Ajoutons à cela une "tolérance" des cyclistes sur la place Stanislas et l'interdiction (avec risque non négligeable d'amende, la police municipale se montrant intraitable sur ce type d'infraction (contrairement au stationnement sur trottoir ou piste cyclable)) de circuler à vélo sur les voies du tram à cause du danger que constituerait le tram pour les cycliste alors que le PDU prévoit l'autorisation des vélos sur les voies de bus (qui ne seraient donc, eux, pas dangereux), et l'on voit que l'usage du vélo n'est guère encouragé par la municipalité.
Lors des grands travaux de la place Stanislas, de nombreux axes ont été modifiés. Citons la rue Sainte-Catherine par exemple, qui débouche directement sur la place Stanislas. Lors des modifications dont elle fut l'objet, pourquoi n'avoir pas créé une piste cyclable en site propre, en rognant un peu sur la chaussée et sur l'un des trottoirs ? Pourquoi n'avoir pas suivi l'exemple allemand, où l'on fait cohabiter piétons et cyclistes sur de larges trottoirs ? Pourquoi avoir choisi le stationnement des deux côtés de la chaussée, et collé la piste cyclable entre les véhicules stationnés et ceux qui circulent ?
De la même manière, si l'on peut comprendre un certain laissé-aller envers le stationnement en double-file afin de rendre la circulation automobile plus difficile et encourager les alternatives, il est permis de se demander si la tolérance du stationnement sur pistes cyclables et trottoirs, comportement qui tend à se généraliser grâce au laxisme des agents municipaux, ne va pas à l'encontre de la volonté de la municipalité.
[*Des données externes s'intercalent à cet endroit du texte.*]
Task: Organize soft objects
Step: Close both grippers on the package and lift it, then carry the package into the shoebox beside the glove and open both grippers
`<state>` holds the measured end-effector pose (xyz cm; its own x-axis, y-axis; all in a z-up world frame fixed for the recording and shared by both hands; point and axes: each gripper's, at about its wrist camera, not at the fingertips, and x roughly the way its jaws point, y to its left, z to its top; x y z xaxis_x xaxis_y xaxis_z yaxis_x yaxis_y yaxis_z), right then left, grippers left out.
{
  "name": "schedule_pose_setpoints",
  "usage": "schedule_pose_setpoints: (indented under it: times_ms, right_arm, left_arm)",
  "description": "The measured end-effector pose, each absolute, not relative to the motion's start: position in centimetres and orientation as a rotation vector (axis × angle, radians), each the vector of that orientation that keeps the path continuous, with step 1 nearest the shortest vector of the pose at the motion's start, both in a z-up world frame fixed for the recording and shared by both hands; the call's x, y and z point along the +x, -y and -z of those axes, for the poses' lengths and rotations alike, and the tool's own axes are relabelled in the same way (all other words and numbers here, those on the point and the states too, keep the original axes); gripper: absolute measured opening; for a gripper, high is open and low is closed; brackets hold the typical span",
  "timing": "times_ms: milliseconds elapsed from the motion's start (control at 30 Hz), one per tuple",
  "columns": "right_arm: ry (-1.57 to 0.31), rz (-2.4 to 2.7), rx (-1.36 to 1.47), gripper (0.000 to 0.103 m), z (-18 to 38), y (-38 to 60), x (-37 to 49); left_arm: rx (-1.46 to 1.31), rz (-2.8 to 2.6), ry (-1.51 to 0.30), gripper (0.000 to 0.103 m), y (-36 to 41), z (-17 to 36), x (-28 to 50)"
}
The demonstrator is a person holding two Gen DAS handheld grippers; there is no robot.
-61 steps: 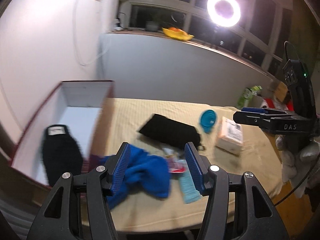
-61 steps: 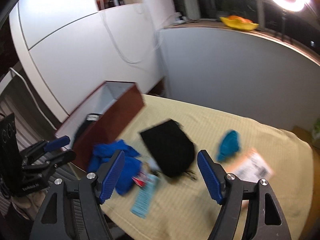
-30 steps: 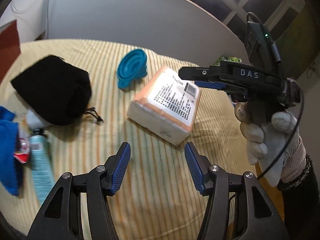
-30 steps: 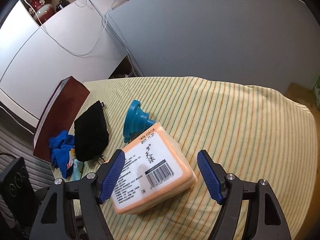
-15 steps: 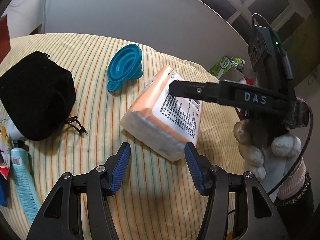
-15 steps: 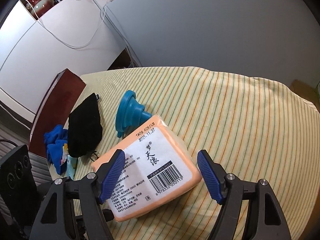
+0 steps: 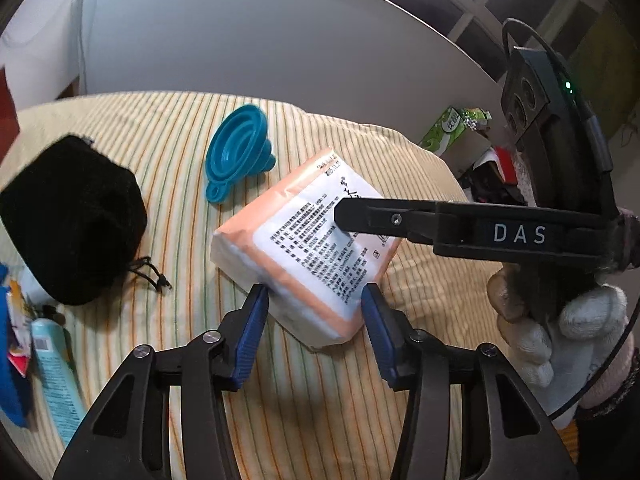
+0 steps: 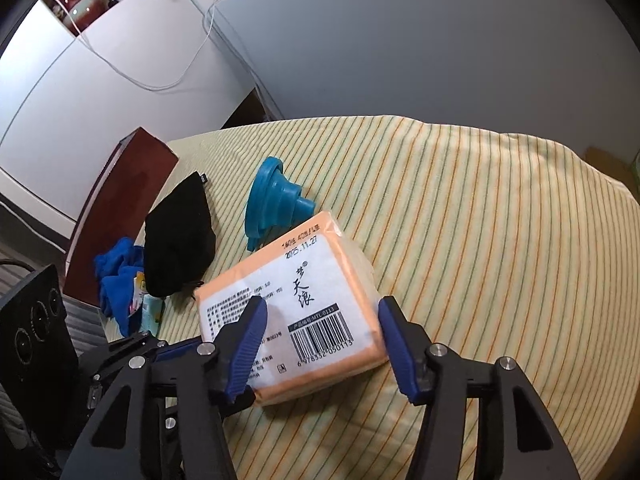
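Observation:
An orange and white tissue pack (image 7: 304, 248) lies flat on the striped yellow cloth (image 7: 320, 400). My left gripper (image 7: 316, 320) is open, its blue pads on either side of the pack's near corner. My right gripper (image 8: 320, 336) is open too, its pads straddling the pack (image 8: 296, 300) from the other side; one of its fingers (image 7: 384, 220) reaches over the pack's label. A black drawstring pouch (image 7: 72, 220) lies to the left, also in the right wrist view (image 8: 178, 236). Blue cloth (image 8: 118, 272) lies beyond it.
A blue collapsible funnel (image 7: 236, 152) lies behind the pack, also in the right wrist view (image 8: 276, 200). A pale blue tube (image 7: 52, 368) and small packets lie at the left edge. A dark red box (image 8: 120, 204) stands at the table's far end. A grey wall (image 7: 240, 40) backs the table.
Both grippers swung away from the box and blue cloth and closed in on the tissue pack, which now sits between both pairs of open pads.

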<state>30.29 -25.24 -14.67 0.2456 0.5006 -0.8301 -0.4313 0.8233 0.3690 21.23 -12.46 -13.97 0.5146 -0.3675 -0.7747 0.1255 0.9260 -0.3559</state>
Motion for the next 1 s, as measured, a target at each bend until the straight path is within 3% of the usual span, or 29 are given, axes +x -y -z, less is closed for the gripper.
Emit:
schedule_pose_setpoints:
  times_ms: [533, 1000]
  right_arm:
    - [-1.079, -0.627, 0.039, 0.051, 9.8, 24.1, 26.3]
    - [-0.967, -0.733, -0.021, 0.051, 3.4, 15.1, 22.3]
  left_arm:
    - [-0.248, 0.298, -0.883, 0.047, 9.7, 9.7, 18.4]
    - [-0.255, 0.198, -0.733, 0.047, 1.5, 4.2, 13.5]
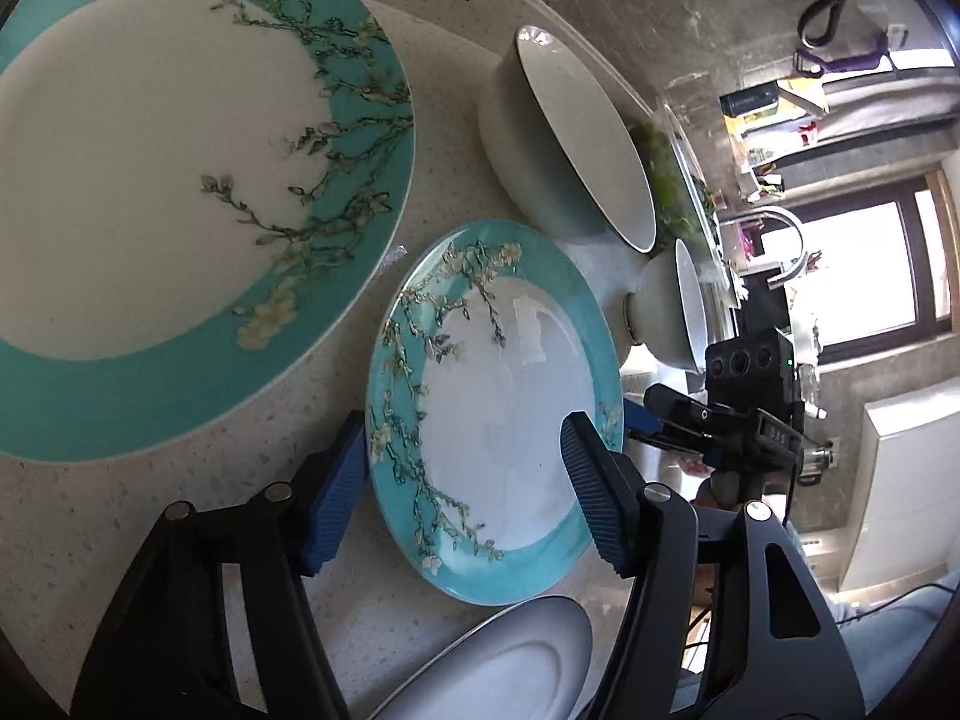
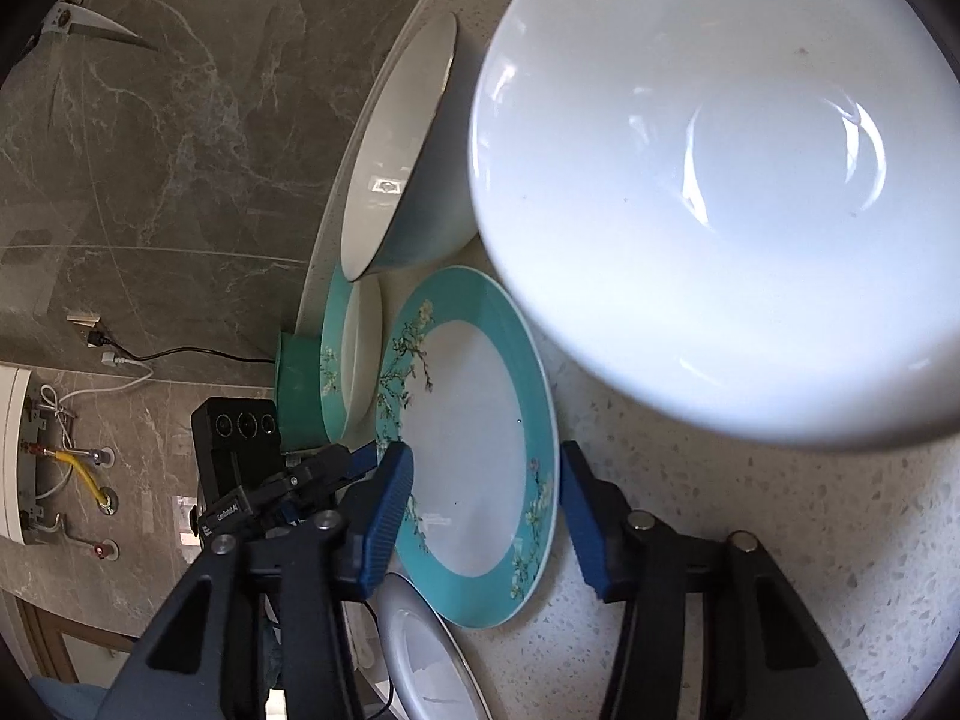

Ainsi, la police municipale reste-t-elle intraitable pour l'arrêt sur les places de livraison qui ne gênent généralement personne (du moins, aux heures où je constate la chose), ou sur le stationnement sur les places "légales" mais pour lesquelles les conducteurs n'auraient pas payé l'obole, tout en évitant soigneusement de verbaliser les véhicules stationnés en vrac... Patrouillant devant les nombreuses places de livraison face au marché couvert et au-delà rue des Quatre-Eglises (en foutant une paix royale aux véhicules stationnés... sur les passages piétons) par exemple ou en face de la Préfecture (j'en parle parce que j'y tiens régulièrement mes quartiers, mais le reste de la ville ne doit pas me démentir). Il faut dire qu'un véhicule de la sécurité routière y a ses habitudes, à cheval sur le trottoir (interdisant tout passage à un éventuel piéton) et sur la voie de circulation (gênant donc la circulation), alors que des dixaines de places libres (mais payantes) entourent la place d'Alliance qui jouxte l'endroit : c'est dire si la sécurité routière n'est qu'une question de vitesse. Je ne parle évidemment pas des véhicules dûment stationnés le long de la rue Saint-Georges sur les trottoirs côté tram qui jouissent d'une impunité royale, bien enviée des cyclistes sermonés pour avoir posé leurs roues sur lesdites voies du tram.
On le voit, la politique municipale concernant les cyclistes n'est pas claire.